Medication-Overuse Headache in Children: Is Initial Preventive Therapy Necessary?

Eric H. Kossoff, MD; Dhwani N. Mankad, MPH, MBBS


J Child Neurol. 2006;21(1):45-48. 

In This Article


Of the 43 children available for evaluation, 35 had headaches daily and 8 had events 3 to 5 times per week. The initial mean headache frequency was 6.4 per week. The mean duration of prior headaches at the time of evaluation was 27.5 months. Twenty (46%) were honor-roll students according to the families. A history of migraines was present in 21 (49%). Additional diagnoses included concussion (n = 3), epilepsy (n = 2), Chiari I malformation (n = 2), and surgically resected temporal astrocytoma (n = 1). Headaches were described by the patients as frontal or temporal in all but two (occipital) and unilateral in 14 (33%). The analgesics being overused were nonsteroidal anti-inflammatory drugs in 36 patients (ibuprofen in 32, naproxen in 4); acetaminophen (n = 3); acetaminophen with codeine (n = 1); aspirin, butalbital, and caffeine (Fiorinal) (n = 1); butalbital and acetaminophen (Phrenilin Forte) (n = 1); and sumatriptan (n = 1). Caffeine overuse (either as a combination agent or in soft drinks) occurred in 11 patients.

A 50% headache reduction was noted at 1 month in 32 (74.4%) and 90% reduction in 23 (53.5%), regardless of the choice of initial preventive therapy or no initial preventive therapy. All patients were compliant with their therapy regimen. The mean headache frequency decreased from 6.4 to 2.9 per week (P <.001). Increased improvement was not observed during the summer months.

There was no significant difference when age was examined as a risk factor. Children aged 12 years and over were equally likely to achieve 90% improvement at 1 month (11 of 24, 46%) as those 11 years of age or younger (12 of 19, 63%) (P = .26). Gender did not influence outcome, with 10 of 18 (56%) male children having a 90% improvement compared with 13 of 25 (52%) female children (P = .82). The overuse of caffeine was not detrimental to outcome, with 6 of 11 children (54.5%) having a 90% reduction in headaches by 1 month compared with 17 of 32 without caffeine use (53.1%) (P = .92). Triptans were provided as rescue agents in 15 patients, and there was also no difference in 1-month outcomes, with 9 of 15 (60%) having a 90% improvement compared with 14 of 28 (50%) (P = .53).

The presence of a shorter previous headache duration showed a trend toward improved outcomes. In the 19 patients with a median headache duration of more than 24 months, 7 (36.8%) had 90% or greater improvement. Sixteen (66.7%) of those with less than 24 months' duration had similar improvement (P = .05).

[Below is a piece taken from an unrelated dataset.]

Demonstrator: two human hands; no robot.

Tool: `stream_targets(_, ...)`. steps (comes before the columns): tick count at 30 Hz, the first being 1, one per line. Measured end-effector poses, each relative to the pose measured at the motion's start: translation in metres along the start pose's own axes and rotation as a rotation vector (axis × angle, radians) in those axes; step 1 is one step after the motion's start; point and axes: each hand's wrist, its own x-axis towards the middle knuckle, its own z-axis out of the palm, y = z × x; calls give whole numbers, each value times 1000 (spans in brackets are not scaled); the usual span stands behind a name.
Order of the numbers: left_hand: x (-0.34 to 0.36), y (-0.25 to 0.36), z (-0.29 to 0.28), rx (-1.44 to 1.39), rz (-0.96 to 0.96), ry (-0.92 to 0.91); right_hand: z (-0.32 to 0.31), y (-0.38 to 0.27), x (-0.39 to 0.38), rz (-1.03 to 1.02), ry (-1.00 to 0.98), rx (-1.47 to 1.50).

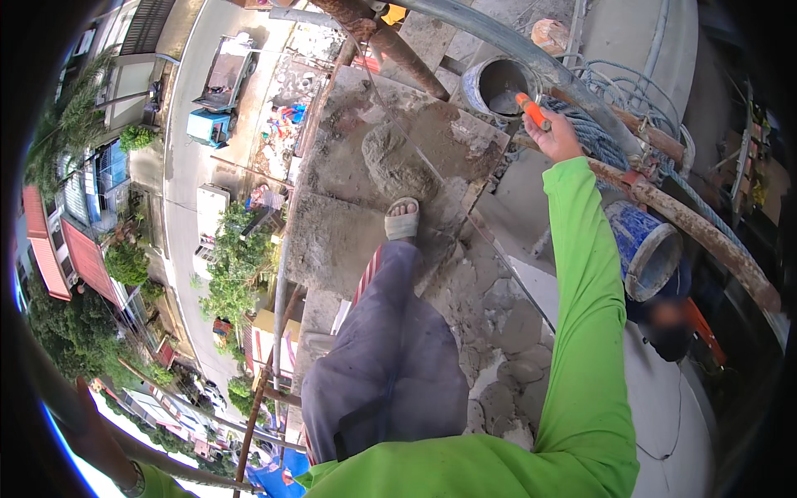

Twenty-three children (53%) were not started on daily preventive medication at the initial clinic visit, with parents choosing to wait 1 month to assess outcomes after discontinuation of analgesics. Twenty children (47%) were treated at the initial clinic visit with prophylactic therapy, including amitriptyline (n = 13), topiramate (n = 4), gabapentin (n = 1), verapamil (n = 1), and valproate (n = 1). The choices of preventive agents were individualized, and based on patient comorbidity, side-effect profile, and parent preferences, there was no difference in outcome among these medications. The details of each group are shown in Table 1 . Only three children reported withdrawal symptoms during the month after analgesics were stopped, lasting 14, 14, and 28 days each before resolving. In the 12 patients who were not available for follow-up, 10 were not started on preventive medications at the initial (and only) clinic visit.

There was no difference in headache reduction outcome at 1 month between those started and those not started on initial preventive medications in the likelihood of achieving a 50% headache improvement, 15 of 20 (75%) versus 17 of 23 (74%) respectively (P = .91). No difference was seen in the percentage of 90% improved, 10 of 20 (50%) versus 13 of 23 (57%) (P = .67). There was also no difference between the groups in the total number of headaches per week at 1 month, 3.0 versus 2.7 (P = .75).

Seven of 23 patients in the no-preventive medication group had no change in their headaches at 1 month and chose after that time to then start daily preventive therapy. Medications included amitriptyline (n = 2), valproate (n = 2), fluoxetine (n = 1), topiramate (n = 1), and propranolol (n = 1). Five of these patients were available for follow-up afterward, with patients on amitriptyline, valproate, and topiramate having a subsequent 90% reduction in headaches within 1 month.

In comparing treatment groups based on patient demographics (age, gender, caffeine overuse, and previous headache duration), no differences were found ( Table 2 ). No significant differences in outcomes were identified based on the decision to use triptans as a rescue agent as well.